Released for Publication April 19, 1994. Petition for Leave to Appeal Denied June 2, 1994.

Murray, Gordon, McNULTY

The opinion of the court was delivered by: Murray

PRESIDING JUSTICE MURRAY delivered the opinion of the court:

Defendant, Michael Reese Health Plan Foundation (MRHP), was named as a party defendant in a medical negligence action brought by plaintiff, Beatrice McMichael (McMichael), as administrator of the estate of Brittany McMichael, deceased. MRHP moved to dismiss the complaint against it on the grounds that it was immune from liability in medical negligence actions pursuant to section 26 of the Voluntary Health Services Plans Act (hereafter VHSPA or the Act). (See Ill. Rev. Stat. 1987, ch. 32, par. 620.) MRHP contended that the 1988 amendment to section 26 of the Act, which revokes the immunity previously granted to all VHSPA corporations except one (Union Health Services), is unconstitutional because it constitutes special legislation.

The trial court denied MRHP's motion to dismiss, but upon MRHP's request, certified the following question for interlocutory appeal:

"Whether the 1988 amendment to § 620 (sic) of the Voluntary Health Services Plans Act (VHSPA), purporting to eliminate the existing statutory immunity for all voluntary health service plans except those incorporated prior to January 1, 1965, and not owned or controlled by a hospital, is unconstitutional under the prohibition against special legislation in the 1970 Illinois Constitution (Ill. Const. (1970), art. IV, Sec. 13) and the guarantees of due process and equal protection of the law set forth in the Illinois and U.S. Constitutions (Ill. Const. (1970), art. I, Sec. 2; U.S. Const. Amendment 5, Amendment 14)."

As required by Supreme Court Rule, the trial court found that there was substantial grounds for a difference of opinion and that resolution of the matter would materially advance the litigation. This court then granted MRHP leave to appeal on December 22, 1992, pursuant to Supreme Court Rule 308. (Ill. Rev. Stat. 1991, ch. 110A, par. 308.) We now dismiss the appeal as improvidently granted.

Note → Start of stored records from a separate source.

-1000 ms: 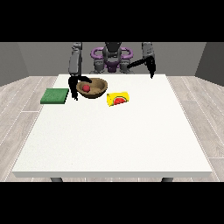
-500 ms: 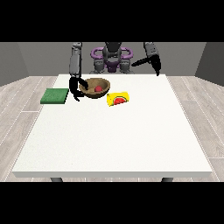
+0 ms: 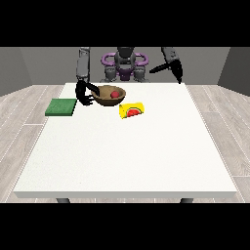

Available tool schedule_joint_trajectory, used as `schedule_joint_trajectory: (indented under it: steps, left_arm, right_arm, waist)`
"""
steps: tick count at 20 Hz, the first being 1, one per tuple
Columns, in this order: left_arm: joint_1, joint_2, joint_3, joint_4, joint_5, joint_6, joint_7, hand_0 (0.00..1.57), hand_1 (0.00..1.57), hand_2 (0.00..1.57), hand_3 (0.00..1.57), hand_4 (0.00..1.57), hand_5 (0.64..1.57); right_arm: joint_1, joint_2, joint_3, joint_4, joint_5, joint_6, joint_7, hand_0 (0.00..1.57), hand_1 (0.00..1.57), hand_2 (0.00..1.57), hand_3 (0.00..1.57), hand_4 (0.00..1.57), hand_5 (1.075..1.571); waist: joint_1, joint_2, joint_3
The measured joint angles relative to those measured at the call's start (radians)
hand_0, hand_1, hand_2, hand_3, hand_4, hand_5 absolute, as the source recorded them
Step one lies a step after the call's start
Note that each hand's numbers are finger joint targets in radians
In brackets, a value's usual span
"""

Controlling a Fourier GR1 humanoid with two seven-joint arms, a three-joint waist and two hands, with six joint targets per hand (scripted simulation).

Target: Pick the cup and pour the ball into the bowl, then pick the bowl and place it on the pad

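A brown bowl (image 3: 105,97) stands on the white table (image 3: 127,146) near its far edge, with a red ball (image 3: 115,94) inside it. The hand at the view's left (image 3: 83,93) is right at the bowl's left rim, fingers curled toward it. A yellow cup (image 3: 133,109) with a red mark lies on its side to the right of the bowl. A green pad (image 3: 61,107) lies at the table's left edge, left of the bowl. The hand at the view's right (image 3: 176,68) is raised high above the table's far right part, holding nothing.
The robot's torso (image 3: 125,66) stands behind the table's far edge. The wide white tabletop stretches toward the camera in front of the bowl and cup.
The hand at the view's right has lifted upward and away from the table. The hand at the view's left has closed in on the bowl's left rim.
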Motion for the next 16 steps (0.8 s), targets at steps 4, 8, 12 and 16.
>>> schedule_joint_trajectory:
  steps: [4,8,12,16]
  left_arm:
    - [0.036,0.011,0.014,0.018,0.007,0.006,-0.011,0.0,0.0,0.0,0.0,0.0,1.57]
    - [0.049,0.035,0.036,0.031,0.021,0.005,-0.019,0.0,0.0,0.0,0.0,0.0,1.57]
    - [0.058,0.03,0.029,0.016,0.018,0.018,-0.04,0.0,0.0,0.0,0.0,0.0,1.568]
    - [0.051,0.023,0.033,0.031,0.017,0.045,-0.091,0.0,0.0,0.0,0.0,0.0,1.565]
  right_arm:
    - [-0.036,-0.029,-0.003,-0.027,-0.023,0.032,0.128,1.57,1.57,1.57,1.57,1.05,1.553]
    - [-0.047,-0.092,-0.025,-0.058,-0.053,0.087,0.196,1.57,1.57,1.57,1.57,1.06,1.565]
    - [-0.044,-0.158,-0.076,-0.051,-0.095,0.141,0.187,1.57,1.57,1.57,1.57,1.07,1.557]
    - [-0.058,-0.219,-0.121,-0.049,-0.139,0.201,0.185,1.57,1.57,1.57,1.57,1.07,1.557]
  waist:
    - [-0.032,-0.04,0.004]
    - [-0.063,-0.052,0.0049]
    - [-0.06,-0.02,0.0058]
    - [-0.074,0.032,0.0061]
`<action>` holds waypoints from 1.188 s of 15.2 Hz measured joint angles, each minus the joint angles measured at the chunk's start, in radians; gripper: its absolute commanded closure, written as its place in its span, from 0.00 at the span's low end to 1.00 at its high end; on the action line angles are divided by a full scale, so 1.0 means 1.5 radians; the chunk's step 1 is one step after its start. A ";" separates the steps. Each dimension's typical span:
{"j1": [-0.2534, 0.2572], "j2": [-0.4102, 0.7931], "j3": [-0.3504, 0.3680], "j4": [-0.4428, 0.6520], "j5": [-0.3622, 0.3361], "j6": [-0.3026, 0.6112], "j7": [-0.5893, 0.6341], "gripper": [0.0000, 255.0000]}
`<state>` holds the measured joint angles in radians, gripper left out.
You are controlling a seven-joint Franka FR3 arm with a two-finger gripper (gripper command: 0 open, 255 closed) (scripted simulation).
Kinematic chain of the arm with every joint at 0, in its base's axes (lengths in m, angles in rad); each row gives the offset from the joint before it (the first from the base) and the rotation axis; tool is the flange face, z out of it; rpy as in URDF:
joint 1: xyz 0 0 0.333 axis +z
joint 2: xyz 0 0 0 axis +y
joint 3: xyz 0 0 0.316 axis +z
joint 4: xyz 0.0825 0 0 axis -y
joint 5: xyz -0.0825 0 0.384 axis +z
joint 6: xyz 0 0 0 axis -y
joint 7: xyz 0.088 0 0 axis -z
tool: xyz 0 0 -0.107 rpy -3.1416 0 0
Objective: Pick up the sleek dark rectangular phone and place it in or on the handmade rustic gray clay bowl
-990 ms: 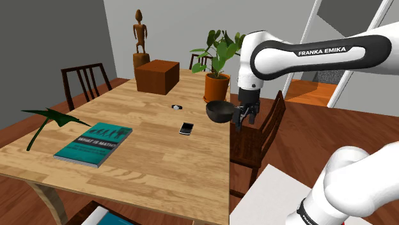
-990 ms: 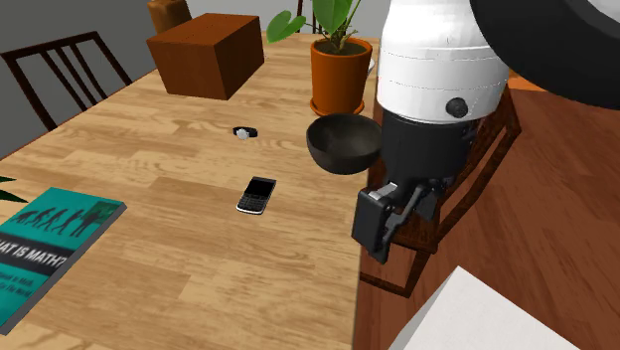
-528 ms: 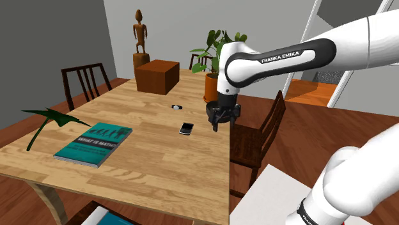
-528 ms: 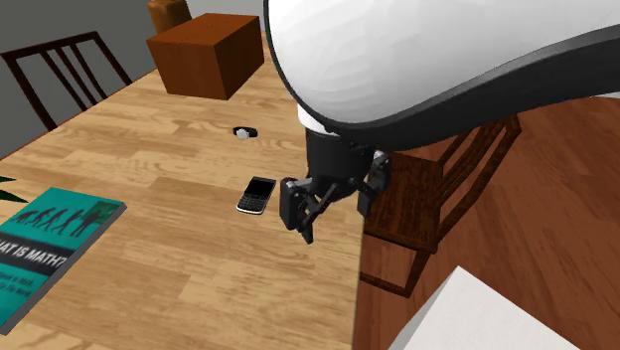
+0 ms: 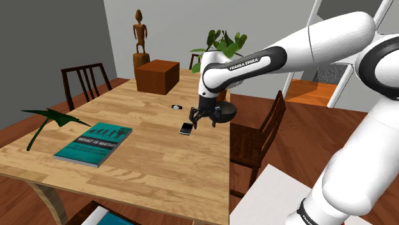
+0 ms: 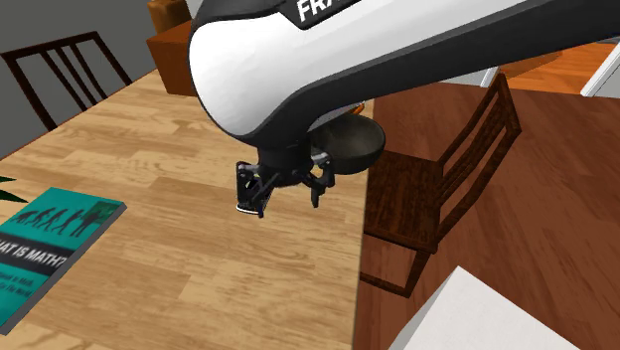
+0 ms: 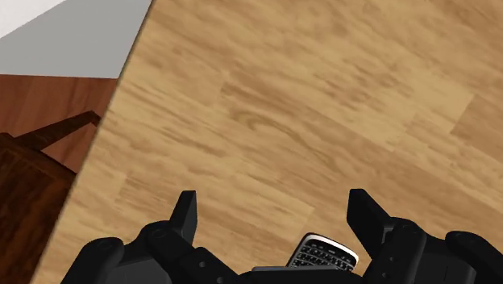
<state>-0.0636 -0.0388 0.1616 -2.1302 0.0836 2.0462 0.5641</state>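
One dark phone [image 7: 322, 252] lies flat on the bench [image 5: 128, 160], under the gripper [image 7: 274, 211], near the long edge where one dark bowl [image 6: 356, 144] sits. The two fingers [image 7: 185, 213] stand wide apart and hold nothing.

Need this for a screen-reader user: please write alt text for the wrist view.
Two black fingers stand open above a light wooden table, with the dark rectangular phone with a keypad lying between them, not clasped. Past the table's edge are a dark brown wooden chair and a reddish floor.
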 measured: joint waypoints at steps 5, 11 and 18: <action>-0.002 0.123 -0.006 0.113 -0.022 0.031 0.096 0.00; 0.003 0.262 -0.028 0.253 -0.042 0.052 0.195 0.00; 0.006 0.300 -0.032 0.252 -0.046 0.094 0.211 0.00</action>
<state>-0.0543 0.4105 0.1128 -1.7520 0.0152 2.1876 0.8800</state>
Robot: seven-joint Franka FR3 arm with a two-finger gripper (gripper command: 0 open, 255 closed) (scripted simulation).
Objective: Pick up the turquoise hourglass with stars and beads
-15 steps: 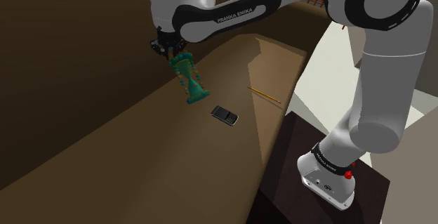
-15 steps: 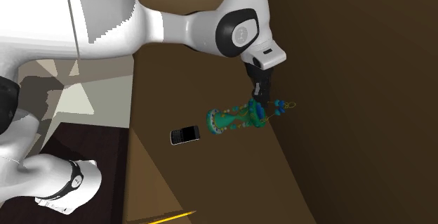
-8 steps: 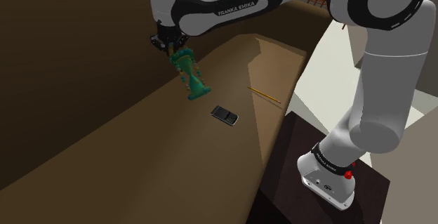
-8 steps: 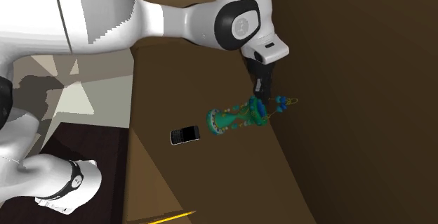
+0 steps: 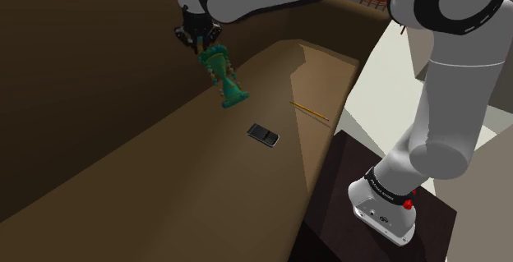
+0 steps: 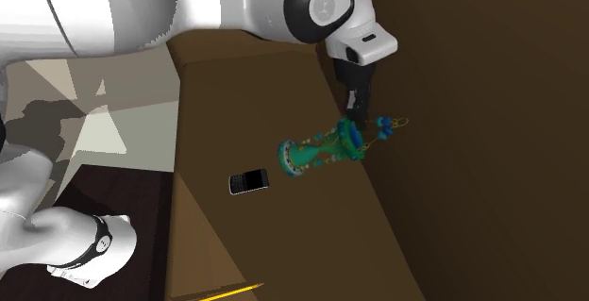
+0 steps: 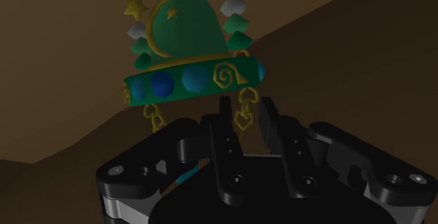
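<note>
From where I stand, the white Franka arm reaches from its dark box stand up and across a long brown table, and its black two-finger gripper sits high above the table's far edge, close to the dark brown wall. The fingers are drawn in close around one end of a turquoise hourglass hung with gold stars and blue beads, grasping it just below its broad end rim. In the wrist view that rim stands right above the gripper, banded with blue gems and gold spirals, with small gold chain charms dangling beside the fingertips and a gold crescent on the green cone beyond. The hourglass hangs tilted from the gripper, its free end slanting down toward the table; I cannot tell whether that end touches the surface. In the second exterior view the gripper comes down from above onto the beaded end of the hourglass, which lies nearly crosswise there, over the table near the wall. A small black mobile phone lies flat on the table near the hourglass's free end but apart from it. A thin yellow pencil lies further off, toward the table's edge nearest the stand.
</note>
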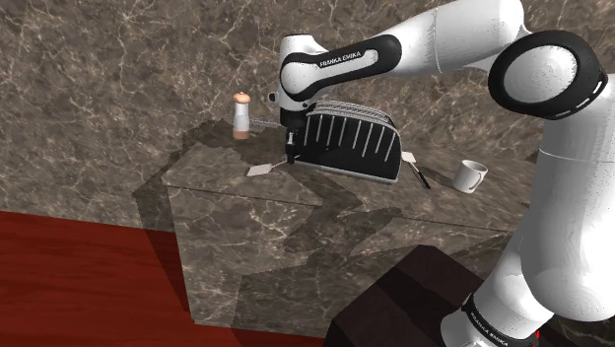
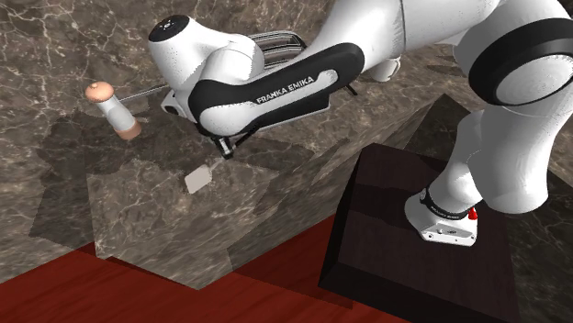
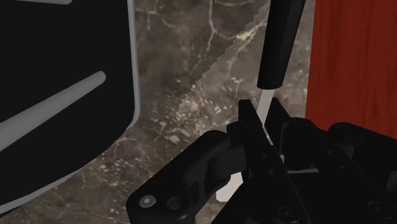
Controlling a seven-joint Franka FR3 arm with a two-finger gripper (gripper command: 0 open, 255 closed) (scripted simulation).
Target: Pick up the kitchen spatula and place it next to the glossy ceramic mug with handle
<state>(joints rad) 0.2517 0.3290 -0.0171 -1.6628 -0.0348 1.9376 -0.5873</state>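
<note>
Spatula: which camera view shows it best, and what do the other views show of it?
The wrist view: the spatula shows its black handle and pale neck running to the claw. The shoulder view gives its grey blade on the counter beside the toaster; the second exterior view, the blade under the arm.

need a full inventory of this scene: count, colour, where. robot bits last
spatula: 1, black handle, pale blade, at the counter's edge by the toaster
mug: 1, white, on the counter, on the toaster's other side from the spatula
toaster: 1, black with grey slots, mid-counter
shaker: 1, white with tan ends, upright by the back wall
counter: 1, dark with pale veins
floor: red-brown, below the counter
stand: 1, dark box, beside the counter
arm: 1, white with dark joints, reaching over the toaster
jaws: 1 pair, black, shut on the spatula's thin shank
</note>
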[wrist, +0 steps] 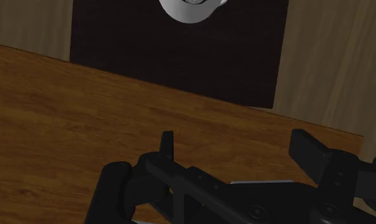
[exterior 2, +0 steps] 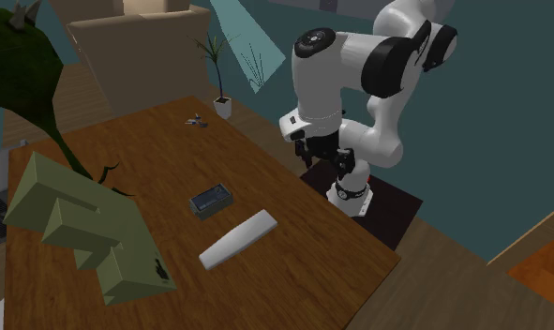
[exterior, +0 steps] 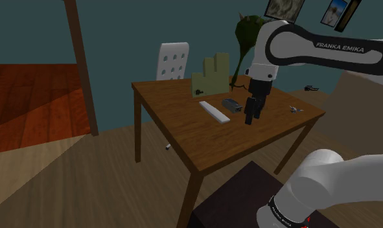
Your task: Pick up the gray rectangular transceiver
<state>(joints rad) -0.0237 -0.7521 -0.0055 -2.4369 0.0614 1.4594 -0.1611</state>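
On the wooden table (exterior: 183,136), a flat white bar (exterior: 213,111) lies left of the gray rectangular transceiver (exterior: 232,105), which rests flat near the table's middle, just beside the bar. Right of it in the shoulder view, the gripper (exterior: 250,118) hangs above the table, apart from the transceiver, its fingers (wrist: 307,149) spread wide around nothing.

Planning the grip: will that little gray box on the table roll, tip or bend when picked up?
The gray box looks rigid and flat-sided, lying low on the table, so it probably won't roll, tip or bend. It is small beside the gripper, so likely light. Smooth sides might slip.
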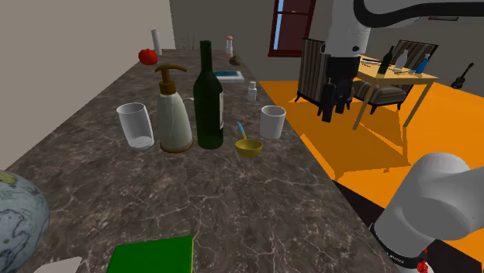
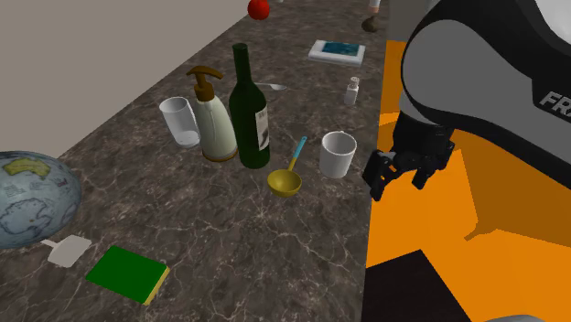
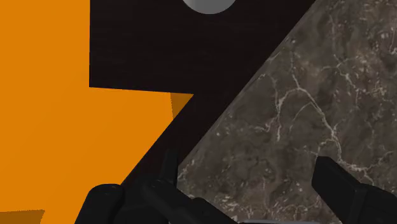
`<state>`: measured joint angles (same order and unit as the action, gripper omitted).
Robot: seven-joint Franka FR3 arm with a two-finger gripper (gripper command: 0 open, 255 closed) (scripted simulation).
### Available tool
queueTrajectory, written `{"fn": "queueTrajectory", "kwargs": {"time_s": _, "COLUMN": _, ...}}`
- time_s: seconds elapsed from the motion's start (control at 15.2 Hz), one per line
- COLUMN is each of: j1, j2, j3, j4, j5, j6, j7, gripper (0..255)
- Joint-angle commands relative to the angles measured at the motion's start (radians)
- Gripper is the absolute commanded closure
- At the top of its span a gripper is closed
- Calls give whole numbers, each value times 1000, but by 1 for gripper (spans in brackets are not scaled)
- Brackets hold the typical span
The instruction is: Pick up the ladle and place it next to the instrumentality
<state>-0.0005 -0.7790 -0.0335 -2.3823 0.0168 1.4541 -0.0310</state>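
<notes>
1. The ladle point(image 1: 248, 146) lies on the counter point(image 1: 233, 202) just beside the mug point(image 1: 272, 122), its handle slanting up.
2. The bottle point(image 1: 208, 97) stands on the ladle's other side from the mug. I reckon that tight gap risks knocking either over.
3. Beyond the mug, off the counter's edge, my gripper point(image 1: 329, 112) hangs with fingers spread, empty. A low approach could clip the mug or the edge.

I see the dark veined stone counter point(image 1: 256, 202) lengthwise from the shoulder camera, steeper from the second, and its edge close-up from the wrist.
</notes>
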Motion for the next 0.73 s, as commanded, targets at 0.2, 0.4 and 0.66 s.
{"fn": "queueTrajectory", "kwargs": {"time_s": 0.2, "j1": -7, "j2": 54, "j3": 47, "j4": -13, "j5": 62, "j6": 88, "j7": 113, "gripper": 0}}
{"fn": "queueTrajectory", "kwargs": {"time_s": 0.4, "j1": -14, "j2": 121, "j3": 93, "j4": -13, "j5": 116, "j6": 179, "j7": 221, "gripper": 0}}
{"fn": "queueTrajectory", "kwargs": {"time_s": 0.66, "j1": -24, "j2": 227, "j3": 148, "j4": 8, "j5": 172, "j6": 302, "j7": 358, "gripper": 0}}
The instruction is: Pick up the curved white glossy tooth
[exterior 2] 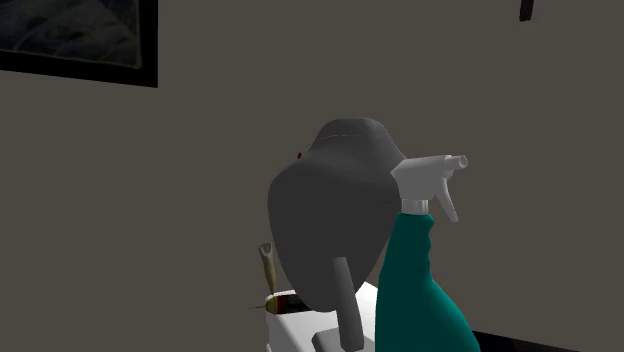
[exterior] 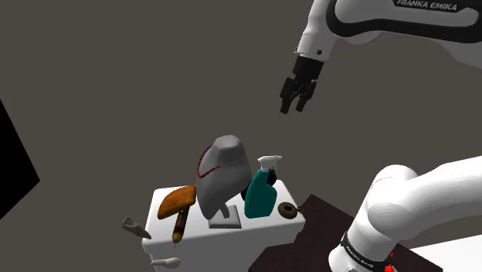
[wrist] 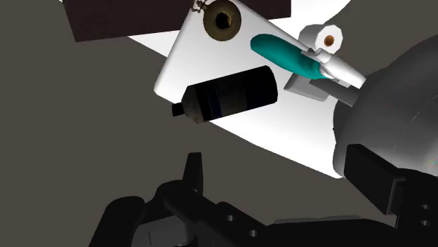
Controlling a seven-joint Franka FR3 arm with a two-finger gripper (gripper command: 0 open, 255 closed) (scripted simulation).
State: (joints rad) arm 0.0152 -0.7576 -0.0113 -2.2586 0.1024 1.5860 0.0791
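Pincer (exterior: 293, 107) hangs high above the white desk (exterior: 232, 238), fingers spread, nothing between them. The small curved white tooth (exterior: 164, 263) sits at the desk's lower corner, toward the shoulder view's left, below the mallet (exterior: 176, 202) and well apart from the pincer. A grey bust (exterior: 220, 174) and a teal spray bottle (exterior: 261, 196) stand on the desk.

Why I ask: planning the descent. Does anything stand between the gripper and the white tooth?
Seemingly the grey bust on the white table: in the shoulder view it lies between the high gripper and the tooth by the table's lower-left corner.
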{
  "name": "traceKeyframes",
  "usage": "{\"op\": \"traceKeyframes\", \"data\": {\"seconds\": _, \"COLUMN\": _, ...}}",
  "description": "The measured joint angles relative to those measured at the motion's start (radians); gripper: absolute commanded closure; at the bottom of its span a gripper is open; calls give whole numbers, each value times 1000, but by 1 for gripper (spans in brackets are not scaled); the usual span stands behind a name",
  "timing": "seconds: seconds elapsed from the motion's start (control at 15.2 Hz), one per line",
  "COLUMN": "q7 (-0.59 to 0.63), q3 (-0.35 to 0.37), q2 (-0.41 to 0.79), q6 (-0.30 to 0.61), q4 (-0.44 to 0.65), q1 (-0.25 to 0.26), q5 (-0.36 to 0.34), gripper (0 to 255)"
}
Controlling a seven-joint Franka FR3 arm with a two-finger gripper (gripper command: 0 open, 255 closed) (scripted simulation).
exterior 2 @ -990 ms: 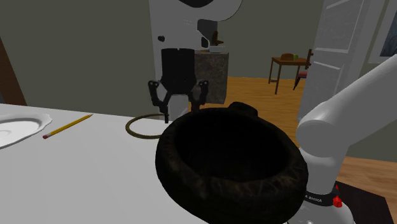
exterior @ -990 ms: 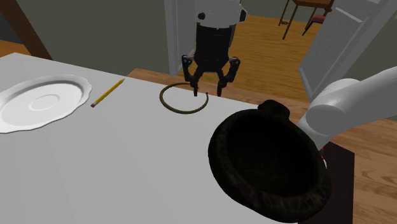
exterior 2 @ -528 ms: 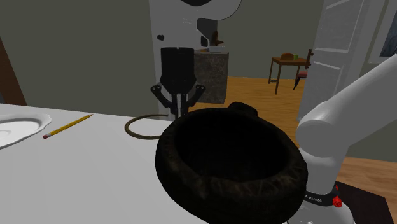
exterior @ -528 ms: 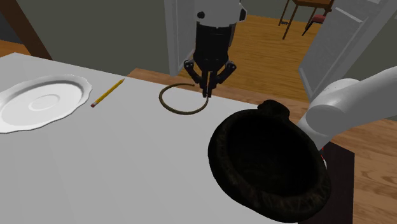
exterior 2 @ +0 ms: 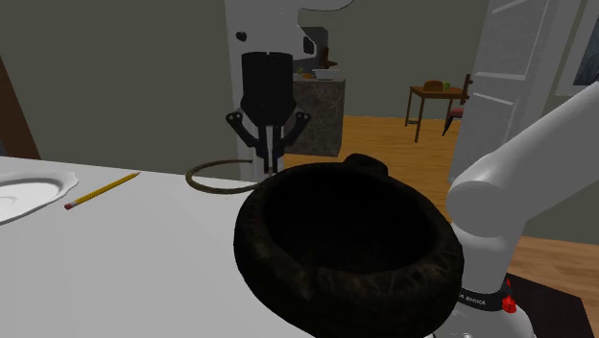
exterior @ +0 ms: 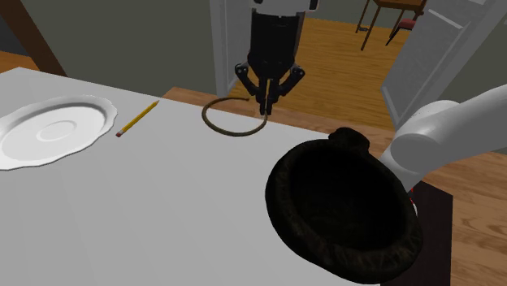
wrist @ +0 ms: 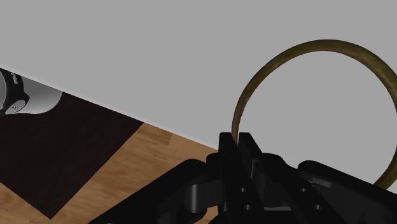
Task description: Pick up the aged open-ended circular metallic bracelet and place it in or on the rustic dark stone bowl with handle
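- Tool (exterior: pixel 265 109) pinches the brownish bracelet (exterior: pixel 230 134) by its rim — fingers pressed together on it
- Dark bowl (exterior: pixel 341 203) sits on the bench (exterior: pixel 146 203) near the ring, apart

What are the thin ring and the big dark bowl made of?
Ring: likely aged metal, a dull brownish-gold with mottled tarnish. Bowl: probably stone, near-black and matte, with a rough, pitted rim; rough cast metal can't be ruled out.
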Motion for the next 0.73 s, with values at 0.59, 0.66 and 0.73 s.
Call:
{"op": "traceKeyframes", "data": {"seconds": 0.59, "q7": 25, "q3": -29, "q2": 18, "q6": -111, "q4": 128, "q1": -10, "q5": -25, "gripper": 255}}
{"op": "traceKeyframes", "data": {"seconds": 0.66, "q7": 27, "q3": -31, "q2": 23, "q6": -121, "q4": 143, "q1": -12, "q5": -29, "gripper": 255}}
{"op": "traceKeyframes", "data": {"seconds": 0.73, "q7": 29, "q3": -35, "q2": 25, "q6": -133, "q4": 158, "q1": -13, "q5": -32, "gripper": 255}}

Before addressing the dismissal of this appeal, we shall first discuss a jurisdictional challenge raised by plaintiff. Plaintiff McMichael alleges, for the first time on appeal, that both the trial court and this reviewing court lack jurisdiction to consider the constitutionality of the 1988 amendment to the VHSPA for two reasons: (1) because, allegedly, MRHP failed to notify the Attorney General, pursuant to Supreme Court Rule 19 (Ill. Rev. Stat. 1991, ch. 110A, par. 19), that it was attacking the constitutionality of a statute affecting the public interest, and (2) because MRHP did not join, as parties to the action, all other health plans incorporated under the VHSPA.

We find that these arguments have no merit for several reasons. First of all, McMichael never raised these issues until she included them in her appellate brief. McMichael never filed a motion to compel compliance with Supreme Court Rule 19 in this or any other court, nor did she object to MRHP's motion to dismiss on the grounds that notification to the Attorney General was required. In addition, McMichael never objected to MRHP's motion to dismiss, claiming that other VHSPA corporations were necessary parties to the litigation. These omissions are grounds for the application of waiver. In re Custody of D.A. (1990), 201 Ill. App. 3d 810, 558 N.E.2d 1355, 146 Ill. Dec. 1021.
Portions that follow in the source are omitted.